**Work order**
Once you reach the line that contains "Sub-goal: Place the", retype it and each later line exactly as written, stopping only at the end of the listing.

**Data extract**
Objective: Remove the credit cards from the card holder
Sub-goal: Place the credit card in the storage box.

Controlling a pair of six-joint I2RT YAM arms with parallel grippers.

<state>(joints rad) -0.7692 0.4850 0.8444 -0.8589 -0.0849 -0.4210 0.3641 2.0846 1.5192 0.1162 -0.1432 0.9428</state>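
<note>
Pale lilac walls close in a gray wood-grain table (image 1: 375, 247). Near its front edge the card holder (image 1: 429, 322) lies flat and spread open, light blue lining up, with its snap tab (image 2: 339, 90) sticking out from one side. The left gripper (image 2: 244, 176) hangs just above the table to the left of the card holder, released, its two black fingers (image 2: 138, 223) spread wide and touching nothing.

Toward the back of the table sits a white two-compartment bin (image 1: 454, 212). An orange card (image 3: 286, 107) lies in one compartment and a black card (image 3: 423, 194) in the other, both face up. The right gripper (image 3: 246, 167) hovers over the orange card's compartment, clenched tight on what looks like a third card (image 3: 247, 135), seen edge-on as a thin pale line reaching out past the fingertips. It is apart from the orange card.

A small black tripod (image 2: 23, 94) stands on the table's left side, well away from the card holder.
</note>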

**Expected answer**
Sub-goal: Place the credit card in the storage box.

Controlling a pair of six-joint I2RT YAM arms with parallel grippers.

<state>(joints rad) -0.7692 0.4850 0.8444 -0.8589 -0.0849 -0.4210 0.3641 2.0846 1.5192 0.1162 -0.1432 0.9428</state>
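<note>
Pale lilac walls close in a gray wood-grain table (image 1: 375, 247). Near its front edge the card holder (image 1: 429, 322) lies flat and spread open, light blue lining up, with its snap tab (image 2: 339, 90) sticking out from one side. The left gripper (image 2: 244, 176) hangs just above the table to the left of the card holder, released, its two black fingers (image 2: 138, 223) spread wide and touching nothing.

Toward the back of the table sits a white two-compartment bin (image 1: 454, 212). An orange card (image 3: 286, 107) lies in one compartment and a black card (image 3: 423, 194) in the other, both face up. The right gripper (image 3: 246, 167) hovers over the orange card's compartment, clenched tight on what looks like a third card (image 3: 247, 135), seen edge-on as a thin pale line reaching out past the fingertips. It is apart from the orange card.

A small black tripod (image 2: 23, 94) stands on the table's left side, well away from the card holder.
</note>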

There is no more to add to the answer.